Potrzeby...Jedno z założeń, które wydawało się nienaruszalne, mocne i trwałe jak nity stalowe na transatlantyku. Titanic też podobno miał "nienaruszalną" konstrukcję. A jednak w zderzeniu z górą lodową jego "nienaruszalność" okazała się dyskusyjna. Pamiętam swój ból głowy, gdy godziłem się stwierdzeniem, że podczas każdego kontaktu z klientem "sprzedawca" musi rozpoznawać potrzeby. NAWET jeżeli klient przyszedł do kiosku kupić bilet na tramwaj za 2 złote. I co ma robić sprzedawca? Zadawać pytania sondujące - "czy aby na pewno jest Pan przekonany, że kupno biletu zrealizuje pana potrzebę afiliacji?" Absurd? Czyżby nasz Titanik zaczął nabierać wody?
Jak w takim razie budować efektywny kontakt z klientem? Odpowiedź na to pytanie okazuje się dosyć prosta -"to zależy". Od tego jaka jest forma kontaktu z klientem, co jest przedmiotem transakcji, czy interesy klienta oraz nasze są zgodne, czy przeciwne. Istotny okazuje się czas trwania relacji - od jednorazowego kontaktu po długoletnie relacje. Kluczem do sukcesu okazuje się ergonometria - unikanie zbędnych wysiłków, które w danej formie kontaktu z klientem niewiele wnoszą. Czy nie lepiej w takim razie skupić się fundamentalnych zasadach? Pytanie tylko czym one są?

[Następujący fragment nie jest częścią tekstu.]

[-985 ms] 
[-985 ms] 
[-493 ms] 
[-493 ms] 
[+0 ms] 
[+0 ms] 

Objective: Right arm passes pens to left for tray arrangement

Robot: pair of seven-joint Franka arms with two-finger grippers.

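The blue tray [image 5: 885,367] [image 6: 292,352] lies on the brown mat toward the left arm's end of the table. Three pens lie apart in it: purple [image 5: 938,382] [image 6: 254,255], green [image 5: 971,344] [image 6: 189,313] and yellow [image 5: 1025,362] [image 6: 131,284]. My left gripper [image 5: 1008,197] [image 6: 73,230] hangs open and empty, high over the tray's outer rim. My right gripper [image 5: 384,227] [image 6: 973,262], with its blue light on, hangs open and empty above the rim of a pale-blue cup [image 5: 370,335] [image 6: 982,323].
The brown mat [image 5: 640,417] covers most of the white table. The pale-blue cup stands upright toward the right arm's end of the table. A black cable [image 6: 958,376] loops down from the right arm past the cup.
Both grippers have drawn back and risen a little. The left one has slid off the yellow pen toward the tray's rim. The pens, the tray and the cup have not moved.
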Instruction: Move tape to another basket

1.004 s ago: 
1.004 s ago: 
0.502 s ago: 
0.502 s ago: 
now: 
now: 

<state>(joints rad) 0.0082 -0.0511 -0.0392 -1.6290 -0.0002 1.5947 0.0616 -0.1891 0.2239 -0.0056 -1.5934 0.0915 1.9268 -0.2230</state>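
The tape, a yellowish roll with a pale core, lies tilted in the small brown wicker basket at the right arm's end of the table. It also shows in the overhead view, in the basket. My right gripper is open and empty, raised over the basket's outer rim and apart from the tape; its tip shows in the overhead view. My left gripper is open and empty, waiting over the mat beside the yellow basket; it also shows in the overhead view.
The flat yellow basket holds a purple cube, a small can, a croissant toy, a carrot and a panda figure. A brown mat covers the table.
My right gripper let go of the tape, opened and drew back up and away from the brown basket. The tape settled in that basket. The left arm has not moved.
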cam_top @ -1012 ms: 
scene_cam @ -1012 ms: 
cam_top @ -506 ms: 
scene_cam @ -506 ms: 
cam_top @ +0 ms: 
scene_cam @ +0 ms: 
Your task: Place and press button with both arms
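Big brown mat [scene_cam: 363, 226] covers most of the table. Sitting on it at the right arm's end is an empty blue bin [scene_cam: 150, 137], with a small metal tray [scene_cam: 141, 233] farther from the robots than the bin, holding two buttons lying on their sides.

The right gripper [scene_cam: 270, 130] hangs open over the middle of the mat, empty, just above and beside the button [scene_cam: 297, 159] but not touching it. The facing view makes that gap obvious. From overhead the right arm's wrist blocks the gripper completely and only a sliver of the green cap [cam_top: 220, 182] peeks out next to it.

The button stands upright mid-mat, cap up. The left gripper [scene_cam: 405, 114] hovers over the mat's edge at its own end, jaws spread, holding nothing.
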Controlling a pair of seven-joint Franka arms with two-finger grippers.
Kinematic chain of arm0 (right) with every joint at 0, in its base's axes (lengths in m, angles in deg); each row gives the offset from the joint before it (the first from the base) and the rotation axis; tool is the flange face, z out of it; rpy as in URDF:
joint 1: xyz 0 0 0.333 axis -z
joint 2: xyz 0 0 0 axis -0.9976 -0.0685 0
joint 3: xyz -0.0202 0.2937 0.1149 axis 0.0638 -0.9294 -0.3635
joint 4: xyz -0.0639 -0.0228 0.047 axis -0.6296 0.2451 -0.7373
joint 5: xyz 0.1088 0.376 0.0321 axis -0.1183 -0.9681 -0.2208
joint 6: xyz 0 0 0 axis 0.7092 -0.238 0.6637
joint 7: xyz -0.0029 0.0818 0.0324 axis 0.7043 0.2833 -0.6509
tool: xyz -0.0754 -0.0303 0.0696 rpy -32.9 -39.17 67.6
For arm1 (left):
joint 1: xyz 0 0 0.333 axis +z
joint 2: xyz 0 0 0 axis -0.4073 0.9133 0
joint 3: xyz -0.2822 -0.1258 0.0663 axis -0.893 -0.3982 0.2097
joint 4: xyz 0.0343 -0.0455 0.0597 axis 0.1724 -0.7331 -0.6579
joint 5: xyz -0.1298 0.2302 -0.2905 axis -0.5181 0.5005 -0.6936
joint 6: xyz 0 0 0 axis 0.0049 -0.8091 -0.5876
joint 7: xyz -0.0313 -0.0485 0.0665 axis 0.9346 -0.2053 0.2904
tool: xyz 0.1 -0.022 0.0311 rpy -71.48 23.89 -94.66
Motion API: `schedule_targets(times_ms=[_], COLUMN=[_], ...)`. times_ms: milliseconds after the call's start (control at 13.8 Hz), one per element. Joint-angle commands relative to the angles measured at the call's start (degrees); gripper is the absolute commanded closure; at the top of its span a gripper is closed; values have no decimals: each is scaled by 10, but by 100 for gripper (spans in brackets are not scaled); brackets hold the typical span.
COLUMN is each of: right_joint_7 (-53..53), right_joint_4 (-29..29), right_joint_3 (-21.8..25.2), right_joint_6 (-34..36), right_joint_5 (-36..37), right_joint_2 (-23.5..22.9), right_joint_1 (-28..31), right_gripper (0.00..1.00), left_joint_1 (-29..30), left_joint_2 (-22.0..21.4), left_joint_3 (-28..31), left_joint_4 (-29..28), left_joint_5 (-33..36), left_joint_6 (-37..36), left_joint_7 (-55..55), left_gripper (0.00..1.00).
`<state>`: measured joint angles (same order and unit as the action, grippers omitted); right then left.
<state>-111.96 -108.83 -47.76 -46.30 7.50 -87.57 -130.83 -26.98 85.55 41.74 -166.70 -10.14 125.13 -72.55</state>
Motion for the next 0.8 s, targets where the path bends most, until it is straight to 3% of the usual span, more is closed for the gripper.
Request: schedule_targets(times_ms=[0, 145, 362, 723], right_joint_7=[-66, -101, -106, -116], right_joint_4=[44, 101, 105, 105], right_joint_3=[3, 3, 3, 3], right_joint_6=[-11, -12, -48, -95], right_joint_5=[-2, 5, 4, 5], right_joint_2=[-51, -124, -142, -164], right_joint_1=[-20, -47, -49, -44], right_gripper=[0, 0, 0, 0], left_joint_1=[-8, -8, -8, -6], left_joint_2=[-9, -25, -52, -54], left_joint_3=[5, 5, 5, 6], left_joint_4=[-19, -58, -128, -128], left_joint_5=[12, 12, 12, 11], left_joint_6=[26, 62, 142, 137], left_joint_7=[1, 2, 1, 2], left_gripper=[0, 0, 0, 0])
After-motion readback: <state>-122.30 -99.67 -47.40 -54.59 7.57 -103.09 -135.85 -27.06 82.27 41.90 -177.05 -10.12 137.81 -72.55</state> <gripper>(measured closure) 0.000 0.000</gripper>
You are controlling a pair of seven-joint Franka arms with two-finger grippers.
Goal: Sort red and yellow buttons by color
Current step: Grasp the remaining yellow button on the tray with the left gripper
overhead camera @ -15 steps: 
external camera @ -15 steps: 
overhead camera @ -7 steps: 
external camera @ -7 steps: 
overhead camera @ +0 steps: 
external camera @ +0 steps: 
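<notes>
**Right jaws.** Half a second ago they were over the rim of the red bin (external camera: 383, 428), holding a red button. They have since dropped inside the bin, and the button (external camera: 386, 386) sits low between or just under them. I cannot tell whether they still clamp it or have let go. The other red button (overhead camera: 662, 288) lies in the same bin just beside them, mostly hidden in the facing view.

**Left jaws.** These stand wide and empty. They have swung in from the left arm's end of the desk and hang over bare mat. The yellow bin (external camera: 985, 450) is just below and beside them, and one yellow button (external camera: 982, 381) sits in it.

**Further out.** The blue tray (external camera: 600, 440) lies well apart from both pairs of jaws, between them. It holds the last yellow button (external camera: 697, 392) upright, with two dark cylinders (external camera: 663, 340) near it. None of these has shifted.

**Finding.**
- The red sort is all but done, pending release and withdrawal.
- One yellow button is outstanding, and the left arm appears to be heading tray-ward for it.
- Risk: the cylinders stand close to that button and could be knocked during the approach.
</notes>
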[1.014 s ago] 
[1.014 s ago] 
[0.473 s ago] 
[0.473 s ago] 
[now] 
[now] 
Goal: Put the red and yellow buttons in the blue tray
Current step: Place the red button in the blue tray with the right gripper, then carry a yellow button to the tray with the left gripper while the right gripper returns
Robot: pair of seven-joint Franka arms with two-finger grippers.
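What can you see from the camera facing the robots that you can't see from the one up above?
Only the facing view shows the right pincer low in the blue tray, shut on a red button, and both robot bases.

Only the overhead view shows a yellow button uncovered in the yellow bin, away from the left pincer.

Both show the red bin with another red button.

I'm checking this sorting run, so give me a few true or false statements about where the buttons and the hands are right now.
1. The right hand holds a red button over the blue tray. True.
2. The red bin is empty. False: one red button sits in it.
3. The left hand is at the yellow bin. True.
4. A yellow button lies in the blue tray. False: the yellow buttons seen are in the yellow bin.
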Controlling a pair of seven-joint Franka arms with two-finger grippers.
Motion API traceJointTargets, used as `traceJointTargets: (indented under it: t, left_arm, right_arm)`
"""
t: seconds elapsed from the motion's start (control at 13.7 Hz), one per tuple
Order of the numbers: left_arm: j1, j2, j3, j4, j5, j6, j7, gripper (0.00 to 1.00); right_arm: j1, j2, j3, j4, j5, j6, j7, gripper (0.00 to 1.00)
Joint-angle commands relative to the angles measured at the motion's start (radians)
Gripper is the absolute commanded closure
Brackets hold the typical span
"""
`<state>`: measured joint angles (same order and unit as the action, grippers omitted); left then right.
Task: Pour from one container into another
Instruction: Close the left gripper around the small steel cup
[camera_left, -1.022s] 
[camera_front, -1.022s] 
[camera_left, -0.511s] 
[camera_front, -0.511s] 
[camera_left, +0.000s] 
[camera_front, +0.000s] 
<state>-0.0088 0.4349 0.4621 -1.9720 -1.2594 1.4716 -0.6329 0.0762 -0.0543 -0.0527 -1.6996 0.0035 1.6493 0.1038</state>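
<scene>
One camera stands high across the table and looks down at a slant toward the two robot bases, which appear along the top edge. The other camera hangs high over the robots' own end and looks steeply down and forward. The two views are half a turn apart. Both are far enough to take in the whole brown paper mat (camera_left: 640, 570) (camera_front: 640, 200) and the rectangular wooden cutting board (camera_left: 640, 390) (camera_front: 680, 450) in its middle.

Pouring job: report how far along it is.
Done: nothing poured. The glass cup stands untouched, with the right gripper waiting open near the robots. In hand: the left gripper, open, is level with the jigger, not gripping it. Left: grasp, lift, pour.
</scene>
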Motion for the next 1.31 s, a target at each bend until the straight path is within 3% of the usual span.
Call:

Odpowiedź na to pytanie jest zawarta w najnowszej książce naszego kolegi Adama Ubertowskiego "GOLDEN MATRIX". Propozycja ta jest usystematyzowaniem pojęć z obszaru kontaktu z klientem. Książka jest pewnego rodzaju odmitologizowaniem założeń, które w psychologii biznesu wydawały się nienaruszalne. Adam czytelnie i obrazowo przedstawia podobieństwa i różnice pomiędzy akwizycją, sprzedażą, budowaniem relacji i negocjacjami z klientem. Wyjaśnia wszelkie nieporozumienia oraz daje konkretne wskazówki postępowania w różnych sytuacjach z klientami. Pokazuje jakich zachowań unikać, a jakie są wręcz prostą drogą do utraty klienta.
"GOLDEN MATRIX" jest propozycją dla osób, które na co dzień zajmują się kontaktem z klientem lub rozpoczynają tę przygodę. Książka stanowi również ciekawą propozycję dla praktyków i doradców, przekazujących swą wiedzę młodszym adeptom. Prezentowany model jest ciekawy również dlatego, że pokazuje, że każdy kto funkcjonuje w biznesie może odnaleźć swoją idealną drogę do realizacji celów. Według Adama jesteśmy wręcz skazani na sukces! Pozwólmy więc odnaleźć siebie w "złotej macierzy".
Jest to oczywiście pewna propozycja - do dyskusji i refleksji. Można oczywiście z modelem polemizować. Jak śpiewał Lady Pank - "Zostawcie Titanica! Nie wyciągajcie go! Tam ciągle gra muzyka. I oni tańczą wciąż!.." Tylko czy to nadal nienaruszalny transatlantyk?